The Board of Directors has approved a Code of Conduct which is applicable to the Members of the Board and all employees in the course of day to day business operations of the company. The code laid down by the Board is known as "code of business conduct" which forms an Appendix to the Code. The Code has been posted on the Company's website www.himalchuli.com

19. PARTICULARS OF CONTRACTS OR ARRANGEMENTS WITH RELATED PARTIES

The particulars of every contract or arrangements entered into by the Company with related parties referred to in sub-section (1) of section 188 of the Companies Act, 2013 including certain arm's length transactions under third proviso thereto disclosed in Form No.
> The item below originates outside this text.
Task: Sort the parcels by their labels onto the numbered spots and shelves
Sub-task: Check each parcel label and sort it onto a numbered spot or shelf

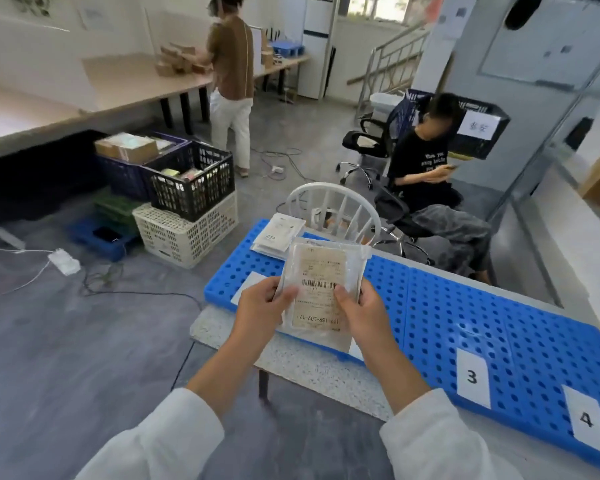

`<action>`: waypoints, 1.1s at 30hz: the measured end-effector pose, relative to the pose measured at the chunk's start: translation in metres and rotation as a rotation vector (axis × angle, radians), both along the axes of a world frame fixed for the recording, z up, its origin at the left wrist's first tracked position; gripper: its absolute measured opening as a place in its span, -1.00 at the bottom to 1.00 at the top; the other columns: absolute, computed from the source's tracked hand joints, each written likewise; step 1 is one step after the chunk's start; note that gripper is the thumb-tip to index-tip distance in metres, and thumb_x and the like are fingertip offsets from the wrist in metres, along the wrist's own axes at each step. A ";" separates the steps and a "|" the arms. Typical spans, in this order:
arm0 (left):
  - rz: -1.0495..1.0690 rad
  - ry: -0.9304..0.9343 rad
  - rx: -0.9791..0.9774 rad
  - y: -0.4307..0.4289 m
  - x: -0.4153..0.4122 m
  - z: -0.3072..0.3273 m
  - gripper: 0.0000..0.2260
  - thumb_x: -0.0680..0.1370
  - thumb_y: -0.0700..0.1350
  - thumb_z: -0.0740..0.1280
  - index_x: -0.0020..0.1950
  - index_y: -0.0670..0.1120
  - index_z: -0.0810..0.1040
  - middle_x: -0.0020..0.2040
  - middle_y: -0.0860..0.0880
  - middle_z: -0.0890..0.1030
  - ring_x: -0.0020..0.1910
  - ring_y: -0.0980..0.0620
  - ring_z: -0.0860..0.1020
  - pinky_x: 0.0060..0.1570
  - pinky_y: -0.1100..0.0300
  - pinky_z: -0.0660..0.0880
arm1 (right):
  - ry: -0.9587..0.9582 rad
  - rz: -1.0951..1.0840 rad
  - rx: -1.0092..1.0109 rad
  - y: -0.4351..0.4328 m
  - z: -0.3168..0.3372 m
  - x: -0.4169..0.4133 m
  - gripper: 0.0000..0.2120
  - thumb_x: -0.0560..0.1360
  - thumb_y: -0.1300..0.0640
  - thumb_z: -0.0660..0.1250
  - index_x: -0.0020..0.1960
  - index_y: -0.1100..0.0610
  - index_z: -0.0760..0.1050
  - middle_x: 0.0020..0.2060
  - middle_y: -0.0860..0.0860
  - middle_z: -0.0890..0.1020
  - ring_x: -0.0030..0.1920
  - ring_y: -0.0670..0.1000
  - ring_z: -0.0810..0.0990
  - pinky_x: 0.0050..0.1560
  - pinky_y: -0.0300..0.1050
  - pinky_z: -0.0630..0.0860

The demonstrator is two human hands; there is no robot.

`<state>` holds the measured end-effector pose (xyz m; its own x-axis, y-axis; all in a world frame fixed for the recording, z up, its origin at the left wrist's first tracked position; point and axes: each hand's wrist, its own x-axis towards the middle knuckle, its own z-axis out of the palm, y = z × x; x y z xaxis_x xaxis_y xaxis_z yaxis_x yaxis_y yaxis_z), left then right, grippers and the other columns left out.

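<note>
We hold one parcel (321,289), a flat clear-wrapped packet, up in front of us with both hands, above the near left corner of the blue perforated board (520,306). Its printed label, with a barcode across the middle, faces us. Our left hand (260,306) pinches the packet's left edge, thumb on the front and fingers curled behind. Our right hand (361,313) grips the right edge the same way, thumb just below the barcode.

The board lies on a speckled tabletop (291,365) and covers most of it. At the board's near edge sits a white card marked 3 (472,377), and beside it, toward the near right corner, a card marked 4 (586,419). A small stack of white parcels (279,235) rests at the board's far left corner, well apart from the one we hold.

A white chair (333,209) stands just past the far edge. On the floor to the left, a black crate (191,181) sits on a cream crate (187,233).
</note>
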<state>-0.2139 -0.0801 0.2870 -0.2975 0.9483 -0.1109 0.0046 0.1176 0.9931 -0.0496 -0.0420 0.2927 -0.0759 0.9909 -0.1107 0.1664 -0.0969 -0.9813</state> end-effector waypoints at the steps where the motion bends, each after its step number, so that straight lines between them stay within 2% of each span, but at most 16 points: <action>1: 0.008 -0.002 0.000 -0.003 -0.013 0.000 -0.92 0.56 -0.14 0.38 -0.01 -0.13 0.65 -0.13 -0.01 0.72 -0.11 0.00 0.69 -0.14 0.13 0.64 | -0.002 0.014 -0.001 -0.001 -0.001 -0.013 -0.75 0.59 0.04 0.29 0.25 0.01 0.46 0.07 -0.08 0.64 0.08 -0.06 0.62 0.08 -0.05 0.60; 4: 0.037 -0.004 0.016 -0.012 -0.047 -0.002 -0.88 0.55 -0.15 0.38 0.01 -0.19 0.63 -0.13 -0.05 0.72 -0.11 -0.04 0.69 -0.21 0.18 0.61 | -0.006 0.050 -0.002 -0.004 0.001 -0.046 -0.76 0.59 0.05 0.29 0.25 0.00 0.46 0.07 -0.09 0.63 0.06 -0.08 0.62 0.01 -0.12 0.60; 6: 0.051 -0.006 0.027 -0.017 -0.065 -0.001 -0.90 0.55 -0.16 0.38 0.00 -0.16 0.64 -0.14 -0.02 0.72 -0.13 0.00 0.69 -0.27 0.24 0.58 | -0.005 0.062 0.002 -0.005 0.002 -0.064 -0.76 0.58 0.05 0.30 0.24 0.00 0.46 0.06 -0.09 0.64 0.05 -0.08 0.63 0.02 -0.10 0.61; 8: 0.062 -0.012 0.035 -0.019 -0.079 0.000 -0.90 0.56 -0.16 0.37 0.02 -0.14 0.65 -0.13 -0.02 0.73 -0.12 0.00 0.69 -0.21 0.15 0.62 | -0.011 0.072 0.009 -0.005 0.003 -0.080 -0.75 0.58 0.05 0.31 0.24 0.02 0.46 0.06 -0.07 0.64 0.05 -0.06 0.63 0.08 -0.02 0.60; 11: 0.097 -0.040 0.052 -0.022 -0.098 -0.001 -0.88 0.56 -0.19 0.36 0.04 -0.18 0.64 -0.10 -0.10 0.72 -0.10 -0.08 0.69 -0.11 -0.04 0.61 | 0.016 0.108 0.008 -0.003 0.003 -0.102 -0.75 0.58 0.06 0.30 0.25 0.03 0.46 0.06 -0.07 0.64 0.05 -0.07 0.63 0.05 -0.07 0.61; 16: 0.153 -0.094 0.062 -0.019 -0.132 -0.004 -0.88 0.57 -0.21 0.35 0.08 -0.17 0.63 -0.08 -0.07 0.72 -0.08 -0.04 0.69 -0.11 0.09 0.64 | 0.026 0.184 0.023 0.009 -0.001 -0.140 -0.72 0.57 0.10 0.32 0.27 0.03 0.44 0.06 -0.10 0.63 0.05 -0.12 0.63 0.02 -0.15 0.62; 20: 0.189 -0.073 0.050 -0.007 -0.161 -0.009 -0.89 0.57 -0.18 0.35 0.06 -0.13 0.63 -0.09 -0.03 0.72 -0.10 0.01 0.69 -0.11 0.08 0.65 | 0.062 0.221 0.029 0.025 -0.009 -0.174 -0.69 0.57 0.14 0.33 0.29 0.00 0.40 0.07 -0.13 0.61 0.04 -0.17 0.61 -0.14 -0.31 0.59; 24: 0.227 -0.010 0.054 0.026 -0.198 -0.013 -0.89 0.56 -0.17 0.37 0.06 -0.11 0.63 -0.09 -0.02 0.72 -0.10 0.02 0.69 -0.13 0.10 0.65 | 0.087 0.241 0.027 0.058 -0.018 -0.211 -0.65 0.56 0.13 0.33 0.31 0.00 0.37 0.11 -0.11 0.60 0.07 -0.13 0.60 -0.13 -0.32 0.58; 29: 0.228 0.036 0.023 0.082 -0.239 -0.008 -0.90 0.56 -0.18 0.36 0.05 -0.10 0.64 -0.11 0.00 0.72 -0.14 0.09 0.69 -0.26 0.29 0.59 | 0.149 0.241 -0.006 0.115 -0.027 -0.252 -0.66 0.55 0.12 0.35 0.29 -0.03 0.39 0.08 -0.12 0.62 0.06 -0.13 0.62 -0.08 -0.22 0.62; 33: 0.183 0.069 -0.010 0.127 -0.276 -0.003 -0.90 0.56 -0.18 0.36 0.05 -0.09 0.63 -0.11 0.02 0.72 -0.12 0.07 0.69 -0.23 0.25 0.61 | 0.172 0.211 -0.026 0.153 -0.031 -0.284 -0.69 0.54 0.09 0.36 0.24 -0.08 0.40 0.06 -0.16 0.62 0.04 -0.15 0.62 -0.10 -0.24 0.61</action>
<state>-0.4895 0.0473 0.2835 -0.4724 0.8765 -0.0932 0.0503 0.1324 0.9899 -0.3339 0.1112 0.2620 -0.2999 0.9483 -0.1040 0.0167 -0.1038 -0.9945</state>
AOC- 2 are appended as Annexure II

20. CONSERVATION OF ENERGY, TECHNOLOGY ABSORPTION AND FOREIGN EXCHANGE EARNINGS AND OUTGO

Conservation of energy, technology absorption, foreign exchange earnings and outgo are Nil during the year under review.

21. INDUSTRIAL RELATIONS:

During the year under review, your Company enjoyed cordial relationship with workers and employees at all levels.

22. LISTING WITH STOCK EXCHANGES

The Company confirms that it has paid the Annual Listing Fees for the year 2015-2016 to BSE Limited. The Company is also listed on Ahmedabad Stock Exchange. The shares were also listed on the Vadorada Stock Exchange which is derecognized pursuant to SEBI order.

23. OTHER INFORMATION

Your Directors hereby states that no disclosure or reporting is required in respect of the following items as there were no transactions on these items during the year under review:

1. During the year under review, the Company has not made any investments or given guarantee's or provided securities falling under the provisions of Section 186 of the Companies Act, 2013.

2. The Provision of Section 135 of the Act with respect to Corporate Social Responsibility (CSR) is not applicable to the Company, hence, there is no need to develop policy on CSR and take initiative thereon;

3. The Company do not have any subsidiary, joint venture or, associate Company, hence, no need to state anything about the same;

4. The Company has not accepted deposits covered under Chapter V of the Act;

5. No significant material orders were passed by the regulators or courts or tribunals impacting the going concern status and company's operations in future.

6. Since, the Company having paid-up capital less than the threshold provided under Clause 49 of the Listing Agreement, hence, the Company need not required to address Reports on Corporate Governance, certificate/s pertains thereto and, Management Discussion and Analysis Report.

7. There are no employees who are in receipt of salary in excess of the limits prescribed under Companies (Appointment and Remuneration of Managerial Personnel) Rules, 2014

24. ACKNOWLEDGEMENTS

An acknowledgement to all with whose help, cooperation and hard work the Company is able to achieve the results.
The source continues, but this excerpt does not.